Dalam obrolan sehari-hari, “jompo” sering diartikan sebagai kondisi fisik yang renta, tubuh yang lemah, dan tenaga yang sudah tidak prima. Tapi dalam konteks ini, “jompo” kita maknai lebih luas: bukan hanya soal badan yang letih, tetapi juga hati yang capek dan dompet yang keseleo.
Kalau kita bicara soal Pendamping Desa (tanpa singkatan) atau Tenaga Pendamping Profesional (TPP), pertanyaan “Apakah upahnya bikin jompo dini?” bukan lagi lelucon, tetapi realitas pahit yang mereka alami.
Sebagai informasi, wilayah kerja Pendamping Desa atau TPP terbagi berdasarkan tugas dan tanggung jawab. Pendamping Desa (dengan singkatan, PD), misalnya, bekerja di tingkat kecamatan, sementara Pendamping Lokal Desa (PLD) biasanya bertugas mendampingi 3 hingga 4 desa, tergantung kebutuhan wilayah masing-masing.
Mereka adalah garda terdepan dalam mendampingi desa untuk memastikan program pembangunan berjalan dengan baik, partisipatif, dan sesuai dengan kebutuhan masyarakat setempat.
Namun, di balik tugas mulia ini, kenyataan yang mereka hadapi sering kali jauh dari kata ideal. Berdasarkan Peraturan Keputusan Menteri Desa Nomor 148 Tahun 2022, gaji TPP terdiri dari honorarium dan biaya operasional.
Untuk Pendamping Desa (PD), honorarium berkisar antara Rp2.052.000 hingga Rp4.861.000 per bulan, ditambah biaya operasional mulai dari Rp1.252.800 hingga Rp2.281.480. Kalau dijumlahkan, total pendapatan mereka bisa mencapai Rp3,3 juta hingga Rp7,1 juta.

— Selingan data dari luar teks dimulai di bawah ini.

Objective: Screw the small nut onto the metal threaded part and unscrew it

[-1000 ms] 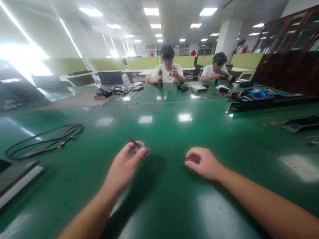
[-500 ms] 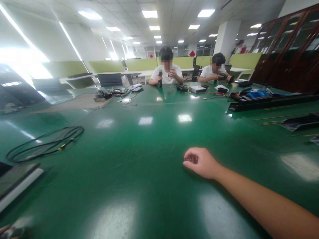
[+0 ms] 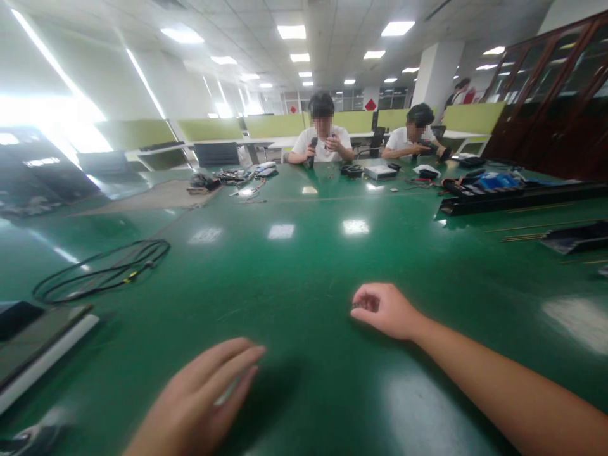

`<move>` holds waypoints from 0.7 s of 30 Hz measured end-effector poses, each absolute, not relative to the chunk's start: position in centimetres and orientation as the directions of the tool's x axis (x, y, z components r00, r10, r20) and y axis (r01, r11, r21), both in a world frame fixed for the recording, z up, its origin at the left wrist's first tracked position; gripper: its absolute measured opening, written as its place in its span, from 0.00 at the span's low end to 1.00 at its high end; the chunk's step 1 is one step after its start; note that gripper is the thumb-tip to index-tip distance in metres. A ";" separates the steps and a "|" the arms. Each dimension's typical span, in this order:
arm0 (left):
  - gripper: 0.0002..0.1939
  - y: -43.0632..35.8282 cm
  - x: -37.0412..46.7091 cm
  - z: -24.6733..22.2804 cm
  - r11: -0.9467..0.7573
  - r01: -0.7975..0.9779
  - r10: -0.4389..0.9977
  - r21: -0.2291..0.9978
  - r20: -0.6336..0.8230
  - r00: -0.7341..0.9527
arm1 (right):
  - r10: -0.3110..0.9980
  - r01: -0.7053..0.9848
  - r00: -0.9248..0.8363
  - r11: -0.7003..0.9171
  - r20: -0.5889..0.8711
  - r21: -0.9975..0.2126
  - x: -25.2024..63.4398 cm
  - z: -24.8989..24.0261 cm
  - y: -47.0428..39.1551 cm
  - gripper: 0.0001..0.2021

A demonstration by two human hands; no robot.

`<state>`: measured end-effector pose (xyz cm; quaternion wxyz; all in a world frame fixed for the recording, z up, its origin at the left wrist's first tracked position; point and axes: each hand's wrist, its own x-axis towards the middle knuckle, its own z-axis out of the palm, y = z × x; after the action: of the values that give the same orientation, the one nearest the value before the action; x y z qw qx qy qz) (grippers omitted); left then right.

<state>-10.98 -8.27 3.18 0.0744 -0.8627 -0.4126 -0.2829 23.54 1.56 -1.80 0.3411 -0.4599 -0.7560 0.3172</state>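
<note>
A small dark piece (image 3: 358,305), its long axis untellable, is held in the curled fingers of the right hand (image 3: 388,310) at the bench (image 3: 285,272). It is placed rightward of and beyond the left hand (image 3: 202,386), whose fingers are loosely extended, nothing seen gripped.

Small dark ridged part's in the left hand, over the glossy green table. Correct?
Wrong hand: the head view shows the small dark ridged part in the bare right hand. It's over the glossy green table, as you said.
</note>
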 end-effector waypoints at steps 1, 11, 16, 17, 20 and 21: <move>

Tapi tunggu dulu, ini belum dipotong pajak dan BPJS, atau (mungkin) kebutuhan urunan buat rakor, dan sesekali urunan bela sungkawa, ataupun kebutuhan mendesak di lapangan. Kalau sudah dikurangi semuanya, yang tersisa sering kali hanya cukup untuk kebutuhan dasar.
Bagaimana dengan Pendamping Lokal Desa (PLD)? Honorarium mereka mulai dari Rp1.382.000 hingga Rp2.393.000, ditambah biaya operasional yang berkisar antara Rp377.000 hingga Rp979.000.
Artinya, pendapatan mereka bahkan ada yang tidak mencapai Rp3 juta. Dengan tugas yang mencakup 3 hingga 4 desa, pendapatan ini jelas tidak mencerminkan beban kerja yang mereka emban.
Pendamping Desa sering digambarkan sebagai "jembatan" antara pemerintah pusat dan masyarakat desa. Tapi ironisnya, “jembatan” ini kerap harus menopang dirinya sendiri agar tidak runtuh.